Pepsi Refresh Families -- Animals For autism
February 23, 2012
"They discovered that the organization was not really an organization at all. There was no record of Animals for Autism as a business entity in Illinois at all. Neither Animals for Autism nor Siberian Snow Babies was registered as a 501c(3) non-profit with the IRS. Lea Kaydus was not registered in the state of Illinois as a licensed kennel operator, or a licensed dog dealer. When families contacted the Springfield Autism Resource Center to verify Lea Kaydus’ claims of being the Acting Finance Director they were told SPARC did not know Ms. Kaydus. The pictures that Lea Kaydus sent to the families of their “service dogs in training” were fraudulent."
http://www.animalsforautism.com/ ​


----------



## AutismDogGirl (Oct 7, 2010)

this breaks my heart, i had talked to them once the women there was pretty convincing  

we need a huge movement to get rid of these organiations or maybe find a way to to educate the public about spotting scam ect


----------



## ILGHAUS (Nov 25, 2002)

*Ill. attorney general orders puppy trainer to repay families of autistic children*
Aug 22, 2012 
Monica Eng, Chicago Tribune


Quotes:​ 

"The proposed consent judgment against Kaydus and her organization, Animals for Autism, would be filed in Sangamon County Circuit Court and alleges violations of the Illinois Consumer Fraud Act and Solicitation for Charity Act."
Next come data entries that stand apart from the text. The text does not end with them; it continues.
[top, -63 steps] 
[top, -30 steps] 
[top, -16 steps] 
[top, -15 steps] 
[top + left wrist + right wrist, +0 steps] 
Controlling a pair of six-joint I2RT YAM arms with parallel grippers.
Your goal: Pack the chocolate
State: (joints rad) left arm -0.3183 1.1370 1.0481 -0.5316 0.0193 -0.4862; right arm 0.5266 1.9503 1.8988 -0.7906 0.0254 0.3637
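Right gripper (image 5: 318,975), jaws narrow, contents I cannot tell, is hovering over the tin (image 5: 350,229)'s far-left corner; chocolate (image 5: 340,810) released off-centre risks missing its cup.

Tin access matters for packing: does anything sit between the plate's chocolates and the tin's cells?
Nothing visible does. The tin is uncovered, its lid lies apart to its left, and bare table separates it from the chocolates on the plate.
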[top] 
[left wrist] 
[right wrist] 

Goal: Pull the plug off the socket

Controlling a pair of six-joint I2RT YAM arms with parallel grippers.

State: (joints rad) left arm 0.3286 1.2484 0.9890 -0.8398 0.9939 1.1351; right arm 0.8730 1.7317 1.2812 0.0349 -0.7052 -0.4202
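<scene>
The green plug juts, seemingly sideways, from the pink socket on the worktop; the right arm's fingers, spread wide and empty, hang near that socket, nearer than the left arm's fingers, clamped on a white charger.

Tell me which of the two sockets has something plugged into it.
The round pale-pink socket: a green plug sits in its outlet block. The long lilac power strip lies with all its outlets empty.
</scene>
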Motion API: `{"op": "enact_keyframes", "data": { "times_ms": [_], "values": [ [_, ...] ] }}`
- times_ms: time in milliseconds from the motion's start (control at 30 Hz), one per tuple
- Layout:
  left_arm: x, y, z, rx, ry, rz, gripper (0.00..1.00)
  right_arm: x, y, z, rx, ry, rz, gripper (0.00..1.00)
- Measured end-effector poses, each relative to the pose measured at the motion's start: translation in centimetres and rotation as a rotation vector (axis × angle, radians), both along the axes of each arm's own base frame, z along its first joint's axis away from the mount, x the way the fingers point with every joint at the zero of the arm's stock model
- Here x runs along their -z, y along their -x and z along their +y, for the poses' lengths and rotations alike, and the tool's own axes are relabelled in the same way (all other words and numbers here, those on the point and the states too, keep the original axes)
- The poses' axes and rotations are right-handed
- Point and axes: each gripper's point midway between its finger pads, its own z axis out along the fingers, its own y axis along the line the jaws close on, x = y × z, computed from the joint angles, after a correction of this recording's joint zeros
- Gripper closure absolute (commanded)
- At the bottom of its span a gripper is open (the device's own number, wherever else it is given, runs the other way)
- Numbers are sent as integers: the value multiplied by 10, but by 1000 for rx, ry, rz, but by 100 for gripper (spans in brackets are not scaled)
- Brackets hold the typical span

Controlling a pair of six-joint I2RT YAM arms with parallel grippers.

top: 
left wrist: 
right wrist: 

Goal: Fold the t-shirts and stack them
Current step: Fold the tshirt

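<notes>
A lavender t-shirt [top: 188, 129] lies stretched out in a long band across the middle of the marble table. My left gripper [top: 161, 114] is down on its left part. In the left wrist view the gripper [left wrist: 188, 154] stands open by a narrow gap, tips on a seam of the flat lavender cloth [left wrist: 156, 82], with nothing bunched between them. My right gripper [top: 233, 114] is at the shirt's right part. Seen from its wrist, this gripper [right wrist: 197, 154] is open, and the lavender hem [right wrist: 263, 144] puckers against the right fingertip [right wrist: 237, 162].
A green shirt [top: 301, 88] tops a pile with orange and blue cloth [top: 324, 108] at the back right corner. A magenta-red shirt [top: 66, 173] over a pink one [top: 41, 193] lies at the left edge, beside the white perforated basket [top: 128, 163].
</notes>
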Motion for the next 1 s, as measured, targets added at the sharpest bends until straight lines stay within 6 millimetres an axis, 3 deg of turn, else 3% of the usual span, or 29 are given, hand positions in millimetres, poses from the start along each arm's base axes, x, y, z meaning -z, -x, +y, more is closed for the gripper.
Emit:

"Earlier this year, Donna Callejon, Global Giving's chief business officer, said Kaydus' was still in good standing with the agency. Although delivering the dogs was part of the "spirit of the grant" it was not a specific requirement, she said."

Ill. attorney general orders puppy trainer to repay families of autistic children | News & Features | ArcaMax Publishing​​
​​


----------